Why not just let the chicken hang out on the farm in the first place, and eat
the nutrients itself?

I can't help but feel like the whole in vitro food movement is missing
something fundamental. Energy has to come from somewhere. You can make a solar
panel that generates food. You can make that food resemble what would come
from a farm.

But what's the benefit of having this solar food machine vs an expertly run
farm a la [http://www.polyfacefarms.com/](http://www.polyfacefarms.com/)? The
farm makes a bunch of animals and people happy. It is a beautiful place. It is
an efficient use of solar resources, probably more efficient than any machine
we'll be able to build in the next 50 years.

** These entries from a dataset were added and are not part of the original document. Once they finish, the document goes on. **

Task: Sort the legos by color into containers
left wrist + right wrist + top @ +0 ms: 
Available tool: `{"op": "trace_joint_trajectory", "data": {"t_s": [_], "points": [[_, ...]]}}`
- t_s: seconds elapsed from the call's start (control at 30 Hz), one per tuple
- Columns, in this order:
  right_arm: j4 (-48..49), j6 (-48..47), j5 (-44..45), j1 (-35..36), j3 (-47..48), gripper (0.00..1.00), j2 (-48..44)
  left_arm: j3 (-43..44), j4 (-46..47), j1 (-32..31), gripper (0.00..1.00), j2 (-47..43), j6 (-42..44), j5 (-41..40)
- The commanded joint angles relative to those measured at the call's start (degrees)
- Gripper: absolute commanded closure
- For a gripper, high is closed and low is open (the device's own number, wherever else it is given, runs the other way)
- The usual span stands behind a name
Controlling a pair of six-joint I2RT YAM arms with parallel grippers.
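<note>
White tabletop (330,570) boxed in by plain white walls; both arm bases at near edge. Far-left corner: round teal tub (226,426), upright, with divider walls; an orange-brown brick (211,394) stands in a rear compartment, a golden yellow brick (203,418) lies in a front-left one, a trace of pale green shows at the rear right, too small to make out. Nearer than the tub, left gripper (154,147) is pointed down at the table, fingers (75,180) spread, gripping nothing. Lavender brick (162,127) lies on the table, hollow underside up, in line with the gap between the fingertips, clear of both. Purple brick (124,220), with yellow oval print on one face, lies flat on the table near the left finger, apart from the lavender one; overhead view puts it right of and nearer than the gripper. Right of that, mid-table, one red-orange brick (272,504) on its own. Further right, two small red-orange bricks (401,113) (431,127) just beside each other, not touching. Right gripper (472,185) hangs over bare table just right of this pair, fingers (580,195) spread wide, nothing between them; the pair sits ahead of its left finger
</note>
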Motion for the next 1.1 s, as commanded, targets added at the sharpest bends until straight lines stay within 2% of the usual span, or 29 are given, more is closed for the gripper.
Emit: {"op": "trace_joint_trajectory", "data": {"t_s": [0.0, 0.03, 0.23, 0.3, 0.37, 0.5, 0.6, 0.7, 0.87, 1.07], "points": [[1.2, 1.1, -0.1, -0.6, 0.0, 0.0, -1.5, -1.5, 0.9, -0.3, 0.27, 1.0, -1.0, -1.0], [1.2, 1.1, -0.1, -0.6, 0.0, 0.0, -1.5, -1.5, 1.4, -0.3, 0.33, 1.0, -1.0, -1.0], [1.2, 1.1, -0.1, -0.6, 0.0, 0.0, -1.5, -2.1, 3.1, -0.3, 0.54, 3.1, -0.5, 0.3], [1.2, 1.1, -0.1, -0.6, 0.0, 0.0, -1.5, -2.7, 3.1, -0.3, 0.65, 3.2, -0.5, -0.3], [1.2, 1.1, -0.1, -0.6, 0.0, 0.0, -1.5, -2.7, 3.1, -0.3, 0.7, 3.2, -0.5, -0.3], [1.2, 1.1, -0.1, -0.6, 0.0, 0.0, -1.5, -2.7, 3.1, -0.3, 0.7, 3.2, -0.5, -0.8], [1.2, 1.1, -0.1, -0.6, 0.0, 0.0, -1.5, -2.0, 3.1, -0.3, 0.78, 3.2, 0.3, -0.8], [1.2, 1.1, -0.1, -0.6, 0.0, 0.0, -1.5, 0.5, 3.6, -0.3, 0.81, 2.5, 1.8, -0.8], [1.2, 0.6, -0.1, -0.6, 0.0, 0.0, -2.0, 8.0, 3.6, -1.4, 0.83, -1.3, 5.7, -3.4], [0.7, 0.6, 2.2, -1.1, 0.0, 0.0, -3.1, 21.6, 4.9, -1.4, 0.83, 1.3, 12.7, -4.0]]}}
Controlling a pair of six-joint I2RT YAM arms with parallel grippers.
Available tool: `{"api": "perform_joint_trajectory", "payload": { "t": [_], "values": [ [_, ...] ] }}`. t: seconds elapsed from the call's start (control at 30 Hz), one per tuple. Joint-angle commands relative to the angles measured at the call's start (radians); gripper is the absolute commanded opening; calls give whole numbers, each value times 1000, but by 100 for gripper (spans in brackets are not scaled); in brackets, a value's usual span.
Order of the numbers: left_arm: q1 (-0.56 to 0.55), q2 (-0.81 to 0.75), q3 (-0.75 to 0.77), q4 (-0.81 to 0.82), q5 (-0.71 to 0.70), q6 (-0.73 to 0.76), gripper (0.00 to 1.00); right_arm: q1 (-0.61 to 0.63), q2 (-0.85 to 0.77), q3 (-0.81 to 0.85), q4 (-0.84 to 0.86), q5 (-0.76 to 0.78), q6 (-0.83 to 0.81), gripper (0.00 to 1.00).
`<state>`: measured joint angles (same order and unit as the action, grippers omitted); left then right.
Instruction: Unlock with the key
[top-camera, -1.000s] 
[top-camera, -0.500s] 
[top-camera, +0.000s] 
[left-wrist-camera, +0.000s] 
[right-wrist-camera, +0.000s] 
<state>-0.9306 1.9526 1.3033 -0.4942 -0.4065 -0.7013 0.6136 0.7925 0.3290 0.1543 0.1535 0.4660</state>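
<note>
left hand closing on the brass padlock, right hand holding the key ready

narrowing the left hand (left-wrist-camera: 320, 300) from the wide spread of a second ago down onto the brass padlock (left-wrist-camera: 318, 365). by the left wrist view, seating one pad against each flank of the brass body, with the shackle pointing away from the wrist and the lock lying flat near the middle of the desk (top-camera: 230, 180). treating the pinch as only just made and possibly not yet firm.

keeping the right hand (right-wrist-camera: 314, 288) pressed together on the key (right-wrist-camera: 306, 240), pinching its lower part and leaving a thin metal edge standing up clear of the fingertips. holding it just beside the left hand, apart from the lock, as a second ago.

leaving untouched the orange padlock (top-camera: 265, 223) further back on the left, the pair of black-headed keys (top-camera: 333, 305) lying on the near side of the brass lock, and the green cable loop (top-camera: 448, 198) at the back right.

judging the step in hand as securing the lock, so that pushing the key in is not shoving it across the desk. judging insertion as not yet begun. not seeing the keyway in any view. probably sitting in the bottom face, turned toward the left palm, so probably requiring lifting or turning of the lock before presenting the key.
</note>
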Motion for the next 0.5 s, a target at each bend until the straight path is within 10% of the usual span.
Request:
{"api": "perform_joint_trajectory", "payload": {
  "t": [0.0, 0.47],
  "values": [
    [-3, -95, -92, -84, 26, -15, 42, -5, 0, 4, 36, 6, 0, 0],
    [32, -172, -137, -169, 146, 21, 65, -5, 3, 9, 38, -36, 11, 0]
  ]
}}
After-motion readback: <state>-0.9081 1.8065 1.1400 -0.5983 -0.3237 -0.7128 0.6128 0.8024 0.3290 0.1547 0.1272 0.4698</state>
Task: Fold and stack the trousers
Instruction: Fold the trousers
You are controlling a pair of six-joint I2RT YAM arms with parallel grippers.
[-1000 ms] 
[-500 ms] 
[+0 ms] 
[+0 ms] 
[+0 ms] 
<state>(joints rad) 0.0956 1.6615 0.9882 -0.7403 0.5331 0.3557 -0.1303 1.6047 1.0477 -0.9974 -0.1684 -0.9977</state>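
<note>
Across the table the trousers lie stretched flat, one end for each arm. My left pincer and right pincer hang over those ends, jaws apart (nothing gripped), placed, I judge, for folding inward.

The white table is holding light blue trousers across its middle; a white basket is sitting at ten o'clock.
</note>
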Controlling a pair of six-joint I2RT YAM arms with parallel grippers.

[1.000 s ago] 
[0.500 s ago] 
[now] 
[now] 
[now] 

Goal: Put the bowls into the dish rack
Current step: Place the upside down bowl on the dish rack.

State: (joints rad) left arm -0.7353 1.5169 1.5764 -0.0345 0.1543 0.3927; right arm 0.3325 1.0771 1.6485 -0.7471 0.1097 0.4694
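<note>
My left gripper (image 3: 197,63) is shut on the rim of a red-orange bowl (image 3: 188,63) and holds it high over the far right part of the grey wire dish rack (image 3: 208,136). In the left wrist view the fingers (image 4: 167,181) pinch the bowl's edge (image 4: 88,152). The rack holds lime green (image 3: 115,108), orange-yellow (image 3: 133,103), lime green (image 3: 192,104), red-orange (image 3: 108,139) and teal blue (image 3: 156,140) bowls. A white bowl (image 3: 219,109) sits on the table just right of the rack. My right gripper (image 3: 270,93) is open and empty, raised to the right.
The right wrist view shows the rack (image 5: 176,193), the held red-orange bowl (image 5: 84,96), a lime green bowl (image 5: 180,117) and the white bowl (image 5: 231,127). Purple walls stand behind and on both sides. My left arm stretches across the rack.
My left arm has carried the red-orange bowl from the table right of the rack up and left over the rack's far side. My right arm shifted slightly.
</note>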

To me there are two facts that both in vitro meat people and vegans seem to
have a hard time accepting:

1) There's a limited amount of solar energy hitting the planet. It's either
going to your food, or it's going to a wild ecology. It's a zero sum game, and
animals either die, or are ecologically aborted in order for you to live. The
only question is the number, and what life is like for the animals in your
foodshed, whether you eat them or not.

2) For any given chemical process, there are already animals who are basically
doing that process close to optimally.

Replacing an animal with a solar machine isn't actually any kind of kindness.
They like existing. They enjoy it. Exterminating a flock of happy chickens and
replacing them with machines is mean.

In the long term, it seems obvious to me that some combination of plant-heavy
cuisine + expertly run, animal-included farms + ecologically sensitive hunting
in wild spaces is the solution that gets you the most animal happiness per
square foot of solar activity.

Maybe in vitro meat can help out during this period of excessive meat
consumption culture, but I just don't see how the math works out in the long
run. And there's still this whole hand-wavy "costs and energy will come down"
thing which hasn't technically happened yet, although people like to talk
about it like its a foregone conclusion.

Falafel sandwich for lunch, eggs benedict on Sunday, tempeh Reubans on
Tuesday. That kind of diet keeps humans and chickens happy and is as close to
absolute solar efficiency as I can imagine. I just don't see how a solar egg
fits into that picture. Is there some other animal living under the solar
panel that you prefer to a chicken? Solar farm snakes or something?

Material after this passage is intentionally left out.